Le baptistère de Saint-Jean-Baptiste de Belleville (19e)
Tourné vers l’espérance de la Résurrection.
À l’église Saint-Jean-Baptiste de Belleville, le baptistère occupe une place inattendue. Il ne se trouve ni à l’entrée, ni à l’écart, mais dans le chœur, entre l’autel et la croix, juste avant ce que l’on appelle l’espace eschatologique, tourné vers l’accomplissement et la résurrection.
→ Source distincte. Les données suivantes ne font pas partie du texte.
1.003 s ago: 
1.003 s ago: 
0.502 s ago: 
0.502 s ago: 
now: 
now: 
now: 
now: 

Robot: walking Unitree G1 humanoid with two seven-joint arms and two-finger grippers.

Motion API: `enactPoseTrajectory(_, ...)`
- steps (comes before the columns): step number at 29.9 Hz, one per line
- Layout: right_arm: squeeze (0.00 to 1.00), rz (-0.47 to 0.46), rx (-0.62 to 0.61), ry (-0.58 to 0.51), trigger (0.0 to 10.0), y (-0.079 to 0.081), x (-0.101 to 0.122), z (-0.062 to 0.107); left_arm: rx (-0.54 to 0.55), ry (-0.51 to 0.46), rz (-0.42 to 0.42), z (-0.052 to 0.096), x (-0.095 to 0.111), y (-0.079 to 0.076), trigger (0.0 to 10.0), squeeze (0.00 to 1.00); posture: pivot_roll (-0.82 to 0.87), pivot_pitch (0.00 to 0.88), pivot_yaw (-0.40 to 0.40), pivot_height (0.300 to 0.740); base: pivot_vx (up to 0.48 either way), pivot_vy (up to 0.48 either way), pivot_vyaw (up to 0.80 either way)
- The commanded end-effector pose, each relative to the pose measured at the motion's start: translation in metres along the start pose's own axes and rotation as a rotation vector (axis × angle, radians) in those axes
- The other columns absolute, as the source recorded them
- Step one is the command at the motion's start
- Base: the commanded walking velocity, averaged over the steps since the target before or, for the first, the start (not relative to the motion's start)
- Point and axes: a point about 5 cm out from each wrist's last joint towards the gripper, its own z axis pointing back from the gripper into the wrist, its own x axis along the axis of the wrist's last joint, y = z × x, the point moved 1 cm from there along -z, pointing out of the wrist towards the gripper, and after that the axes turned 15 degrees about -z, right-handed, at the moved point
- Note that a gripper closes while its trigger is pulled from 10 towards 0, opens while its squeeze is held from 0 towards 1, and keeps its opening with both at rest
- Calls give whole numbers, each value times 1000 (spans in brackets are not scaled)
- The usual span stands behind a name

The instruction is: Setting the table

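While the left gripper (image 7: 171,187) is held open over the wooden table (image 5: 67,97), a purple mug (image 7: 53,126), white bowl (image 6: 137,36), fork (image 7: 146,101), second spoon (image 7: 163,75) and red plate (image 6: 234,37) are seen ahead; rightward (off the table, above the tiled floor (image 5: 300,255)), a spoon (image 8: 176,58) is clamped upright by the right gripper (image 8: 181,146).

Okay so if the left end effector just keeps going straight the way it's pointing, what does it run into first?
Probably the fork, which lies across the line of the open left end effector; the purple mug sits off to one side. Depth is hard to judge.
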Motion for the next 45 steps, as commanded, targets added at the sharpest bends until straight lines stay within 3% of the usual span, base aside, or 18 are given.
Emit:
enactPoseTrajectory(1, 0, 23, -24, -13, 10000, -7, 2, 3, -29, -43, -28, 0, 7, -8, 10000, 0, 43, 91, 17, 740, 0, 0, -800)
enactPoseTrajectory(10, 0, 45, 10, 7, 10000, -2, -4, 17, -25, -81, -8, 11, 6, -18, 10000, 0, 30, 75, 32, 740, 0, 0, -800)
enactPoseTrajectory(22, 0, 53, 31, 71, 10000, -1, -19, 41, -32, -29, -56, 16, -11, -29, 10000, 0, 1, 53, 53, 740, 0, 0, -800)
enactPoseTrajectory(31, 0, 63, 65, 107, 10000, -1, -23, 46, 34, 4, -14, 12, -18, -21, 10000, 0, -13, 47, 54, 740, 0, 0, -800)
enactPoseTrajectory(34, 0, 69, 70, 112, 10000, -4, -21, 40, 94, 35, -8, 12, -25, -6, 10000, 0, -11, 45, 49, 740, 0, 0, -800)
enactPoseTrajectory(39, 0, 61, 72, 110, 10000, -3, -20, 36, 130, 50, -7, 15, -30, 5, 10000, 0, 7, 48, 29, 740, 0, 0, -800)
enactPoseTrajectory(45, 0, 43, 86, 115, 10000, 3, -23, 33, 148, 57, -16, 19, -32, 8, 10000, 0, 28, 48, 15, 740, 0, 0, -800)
Ce choix surprend, car il rompt avec la tradition ancienne qui faisait du baptême un seuil, un passage situé aux marges de l’église. Ici, au contraire, le baptistère est placé au plus près du mystère célébré, comme pour rappeler que le baptême n’est pas seulement une porte d’entrée, mais une réalité qui conduit immédiatement au cœur de la foi chrétienne.
Entre l’autel — lieu de l’Eucharistie — et la croix — signe du don total du Christ — l’eau baptismale se tient comme un lien. Elle unit la naissance à la vie chrétienne et son accomplissement ultime. Le baptisé est ainsi placé d’emblée dans un mouvement qui va de la vie reçue à la vie offerte, de l’eau au sacrifice, du temps présent à l’espérance de la résurrection.